Crate bytepunch_rs

Crate bytepunch_rs 

Source
Expand description

§Byte Punch Compression

Profile-aware semantic tokenization for CML documents and other structured content.

Byte Punch achieves 40-70% compression by replacing common patterns with fixed-size tokens:

  • 2-byte tokens: Reserved words (e.g., “shall” → 0x2001)
  • 4-byte tokens: Common terms (e.g., “Congress” → 0x40000001)
  • 8-byte tokens: Phrases (e.g., “We the People” → 0x8000000000000001)

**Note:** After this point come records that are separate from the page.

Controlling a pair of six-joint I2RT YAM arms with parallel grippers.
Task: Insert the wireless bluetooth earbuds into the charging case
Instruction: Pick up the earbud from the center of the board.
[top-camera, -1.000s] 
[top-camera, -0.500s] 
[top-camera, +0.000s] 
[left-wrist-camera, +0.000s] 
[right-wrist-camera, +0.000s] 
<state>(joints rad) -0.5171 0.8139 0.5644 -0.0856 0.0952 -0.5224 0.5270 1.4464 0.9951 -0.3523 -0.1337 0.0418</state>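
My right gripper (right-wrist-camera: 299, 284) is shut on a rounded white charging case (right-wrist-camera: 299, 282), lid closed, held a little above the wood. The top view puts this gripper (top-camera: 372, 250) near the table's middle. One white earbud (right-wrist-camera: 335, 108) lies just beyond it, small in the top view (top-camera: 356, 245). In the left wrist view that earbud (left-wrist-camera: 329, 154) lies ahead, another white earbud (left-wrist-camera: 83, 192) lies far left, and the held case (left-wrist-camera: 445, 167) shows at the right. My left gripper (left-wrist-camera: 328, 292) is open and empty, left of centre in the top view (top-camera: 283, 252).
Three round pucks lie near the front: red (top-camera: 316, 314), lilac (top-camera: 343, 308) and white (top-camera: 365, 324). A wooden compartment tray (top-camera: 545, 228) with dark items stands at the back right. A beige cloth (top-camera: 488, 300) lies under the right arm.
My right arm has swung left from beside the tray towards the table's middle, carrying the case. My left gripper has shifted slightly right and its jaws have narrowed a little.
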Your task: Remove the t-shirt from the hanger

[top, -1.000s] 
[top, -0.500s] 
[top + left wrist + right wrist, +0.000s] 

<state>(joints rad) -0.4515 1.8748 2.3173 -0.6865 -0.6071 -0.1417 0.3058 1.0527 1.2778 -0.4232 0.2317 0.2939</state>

§Compression Goals by Profile

  • Legal: 60-70% (highest due to boilerplate repetition)
  • Code: 55-65% (method names, type signatures)
  • Bookstack: 50-60% (Markdown syntax, headings)

§Key Properties

  • Predictable: Same input → same output, always
  • Bidirectional: Perfect decompression, no data loss
  • Profile-aware: Uses domain-specific dictionaries
  • Fast: Simple byte replacement, no entropy encoding

Re-exports§

pub use compressor::Compressor;
pub use decompressor::Decompressor;
pub use dictionary::Dictionary;
pub use error::BytePunchError;
pub use error::Result;

Modules§

compressor
Byte Punch compressor implementation
decompressor
Byte Punch decompressor implementation
dictionary
Dictionary management for Byte Punch compression
error
Error types for Byte Punch compression/decompression

Structs§

CompressionStats
Compression statistics for a document